Work instructions:
Return the data below exactly, but only from the line containing "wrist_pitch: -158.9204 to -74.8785" through the line containing "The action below", with both of those lines included.

Data segment:

::::::::::

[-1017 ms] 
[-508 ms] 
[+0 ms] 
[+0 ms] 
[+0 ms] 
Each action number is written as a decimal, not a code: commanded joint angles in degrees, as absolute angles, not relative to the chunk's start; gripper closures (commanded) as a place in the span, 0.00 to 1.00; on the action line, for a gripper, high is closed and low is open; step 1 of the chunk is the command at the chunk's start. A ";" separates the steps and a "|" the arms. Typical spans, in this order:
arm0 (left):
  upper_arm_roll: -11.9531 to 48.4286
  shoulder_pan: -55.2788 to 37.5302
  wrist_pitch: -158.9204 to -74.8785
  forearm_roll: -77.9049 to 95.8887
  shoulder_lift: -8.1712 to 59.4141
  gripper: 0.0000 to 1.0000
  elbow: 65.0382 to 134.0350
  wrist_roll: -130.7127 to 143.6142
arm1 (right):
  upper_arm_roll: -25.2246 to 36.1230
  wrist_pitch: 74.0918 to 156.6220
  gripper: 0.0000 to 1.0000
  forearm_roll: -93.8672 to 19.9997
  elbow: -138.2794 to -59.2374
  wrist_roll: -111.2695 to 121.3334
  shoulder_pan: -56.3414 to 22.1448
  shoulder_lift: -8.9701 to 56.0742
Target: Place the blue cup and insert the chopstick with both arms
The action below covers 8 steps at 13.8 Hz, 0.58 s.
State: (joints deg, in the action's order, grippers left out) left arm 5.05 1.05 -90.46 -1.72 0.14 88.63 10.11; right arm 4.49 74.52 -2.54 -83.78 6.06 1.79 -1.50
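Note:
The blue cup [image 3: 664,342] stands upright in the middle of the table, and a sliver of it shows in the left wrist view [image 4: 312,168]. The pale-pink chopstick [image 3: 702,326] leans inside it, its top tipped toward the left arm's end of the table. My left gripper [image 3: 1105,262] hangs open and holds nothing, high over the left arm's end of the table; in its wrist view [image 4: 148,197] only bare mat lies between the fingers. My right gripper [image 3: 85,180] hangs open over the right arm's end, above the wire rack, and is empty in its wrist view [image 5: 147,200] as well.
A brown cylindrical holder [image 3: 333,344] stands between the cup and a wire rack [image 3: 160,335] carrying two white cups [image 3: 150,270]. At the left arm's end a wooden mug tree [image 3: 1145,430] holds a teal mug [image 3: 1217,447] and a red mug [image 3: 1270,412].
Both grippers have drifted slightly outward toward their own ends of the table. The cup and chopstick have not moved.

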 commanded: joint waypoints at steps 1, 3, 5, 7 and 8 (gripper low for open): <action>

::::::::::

The answer:
  wrist_pitch: -158.9204 to -74.8785
  forearm_roll: -77.9049 to 95.8887
  shoulder_lift: -8.1712 to 59.4141
  gripper: 0.0000 to 1.0000
  elbow: 65.0382 to 134.0350
  wrist_roll: -130.7127 to 143.6142
arm1 (right):
  upper_arm_roll: -25.2246 to 36.1230
  wrist_pitch: 74.0918 to 156.6220
  gripper: 0.0000 to 1.0000
  forearm_roll: -93.8672 to 19.9997
  elbow: -138.2794 to -59.2374
  wrist_roll: -111.2695 to 121.3334
  shoulder_pan: -56.3414 to 22.1448
  shoulder_lift: -8.9701 to 56.0742
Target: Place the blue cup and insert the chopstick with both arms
The action below covers 8 steps at 13.8 Hz, 0.58 s.

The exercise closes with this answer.